O administrador de insolvência da empresa que até detinha o navio (a Pearl Cruises) confirmou a venda à TSF. José Pinto Oliveira acrescenta que apareceram dois interessados que fizeram quatro ofertas.

O comprador final é uma empresa inglesa (a Signature Living) que segundo o administrador de insolvência já informou que o Funchal será convertido num hotel, apesar de ainda não se saber onde vai ser colocado nem mais detalhes sobre o projeto.

O representante do grupo, que esteve hoje na hasta pública que decorreu a bordo do navio, que está atracado no Cais da Matinha, em Lisboa, declarou apenas que o Funchal vai ser levado para Inglaterra e que esta é a primeira embarcação adquirida pela Signature Living.

O Funchal era um dos quatro navios adquiridos pelo empresário Rui Alegre para um negócio de cruzeiros, financiado pela Caixa Económica Montepio Geral com um crédito de quase 150 milhões de euros, que recebeu como garantia apenas 40% desse valor. Segundo uma investigação da SIC, o dinheiro terá sido atribuído através de 14 sociedades pertencentes a Rui Alegre e utilizado parcialmente para amortizar empréstimos de outras instituições de crédito, salários e automóveis ao empresário.

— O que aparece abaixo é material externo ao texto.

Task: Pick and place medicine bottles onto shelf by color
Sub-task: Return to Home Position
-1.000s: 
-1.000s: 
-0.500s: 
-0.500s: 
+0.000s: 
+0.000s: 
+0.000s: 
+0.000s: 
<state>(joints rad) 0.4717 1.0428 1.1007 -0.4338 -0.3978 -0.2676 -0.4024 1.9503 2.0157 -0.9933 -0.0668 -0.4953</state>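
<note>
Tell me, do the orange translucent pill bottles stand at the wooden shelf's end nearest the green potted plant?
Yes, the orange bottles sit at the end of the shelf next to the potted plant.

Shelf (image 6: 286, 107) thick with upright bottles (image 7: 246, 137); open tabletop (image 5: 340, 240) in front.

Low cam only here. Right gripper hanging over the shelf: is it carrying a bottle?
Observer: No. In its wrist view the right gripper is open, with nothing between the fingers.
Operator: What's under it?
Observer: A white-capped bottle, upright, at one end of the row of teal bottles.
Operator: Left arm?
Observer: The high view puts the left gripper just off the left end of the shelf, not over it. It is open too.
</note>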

O paquete Funchal recebeu quatro propostas de aquisição: uma de um grupo turco, que adquiriu também os navios Porto e Lisboa, que serão desmantelados para sucata e outras duas de dois consórcios, um luso-brasileiro e outro luso-francês que no decurso da hasta pública chegaram a entrar em conversações para derrotar os britânicos da Signature Living.

Lucas Soulard Djouadi, um dos cinco investidores luso-franceses, apresentou o consórcio como um grupo de empreendedores culturais que desenvolvem projetos em toda a Europa, investindo em "espaços com história" como a La Belle Villoise, em Paris.

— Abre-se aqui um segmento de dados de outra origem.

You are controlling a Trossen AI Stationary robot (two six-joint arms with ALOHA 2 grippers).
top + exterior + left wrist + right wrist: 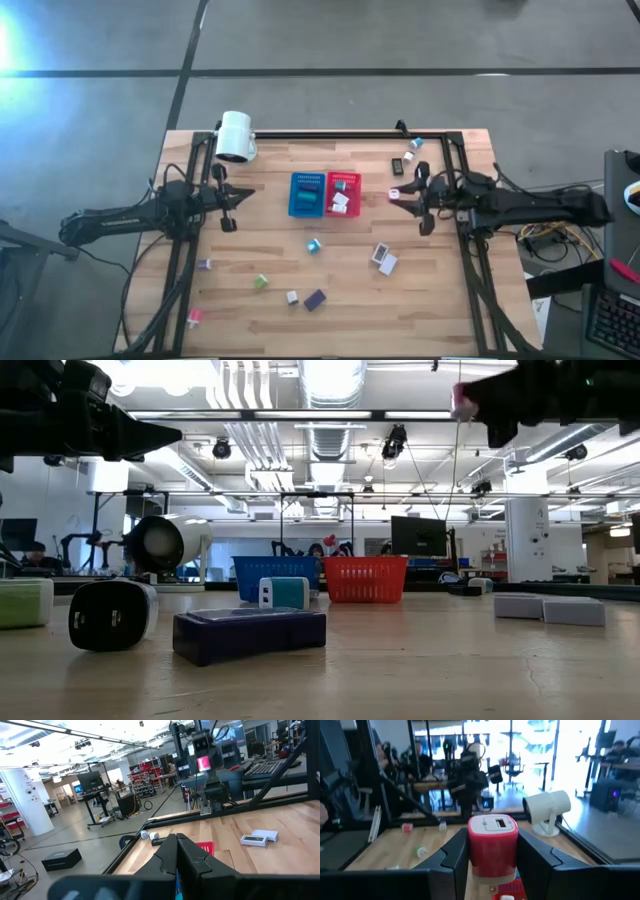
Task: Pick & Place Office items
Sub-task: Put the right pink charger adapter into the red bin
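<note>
My right gripper point(397, 196) hovers just right of the red bin point(343, 178), shut on a small pink-red block with a white face point(493, 845). In the low view it is high above the table point(462, 402). My left gripper point(236, 197) is shut and empty, in the air left of the blue bin point(296, 180). Both bins hold small pieces. Loose office items lie flat on the table: a teal block point(313, 245), white blocks point(384, 259), a green piece point(261, 282), a purple block point(315, 299) and a pink piece point(195, 316). My right gripper pinches the pink-red block by its two opposite side faces point(472, 851), one finger on each side. The fingers reach level from the table's right side. The block is lifted clear of the table, and its white face with a slot point(496, 823) shows past the fingertips.
A white cylinder lamp point(235, 135) stands at the far left of the table. More small pieces lie near the far right corner point(408, 157). A black frame point(330, 133) runs along the far edge and both sides. Bare wood lies between the bins and the near-side items.
</note>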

"Temos interesse neste navio pela história que tem e o passado que teve. Queremos dar-lhe um novo futuro", disse.

Segundo o investidor o objetivo era manter o Funchal atracado na Matinha e convertê-lo num espaço de lazer, com hotel, restaurantes e bares, reabrindo-o aos lisboetas. "Seria uma nova forma de viagem", adiantou, explicando que o consórcio chegou a pensar retomar a navegação, mas desistiu da ideia "por ser demasiado complicado em termos técnicos".

A hasta pública começou às 15h00, com a apresentação das propostas e um valor base de licitação que começou nos 2,3 milhões de euros. Só terminou quase duas horas e meia com a desistência do consórcio luso-francês depois de ser ultrapassada a fasquia dos 3,9 milhões de euros após uma sucessão de lances de 10 mil euros.

"Podia oferecer mais", disse à Lusa o representante da Signature Living questionado sobre se o valor pago pelo navio seria demasiado alto.

O leilão decorreu na sala de espetáculos do navio, o 'lounge' Ilha Verde, que apresenta ainda os tetos espelhados com luzes coloridas e a decoração sofisticada da última viagem do Funchal, a passagem de ano de 2014, que foi celebrada na Madeira.

Este 'lounge', com 300 lugares sentados, era apenas um dos salões deste navio preparado para receber 598 passageiros e 189 tripulantes.

O Funchal foi construído pela Empresa Insulana de Navegação e fez a sua viagem inaugural em 1961.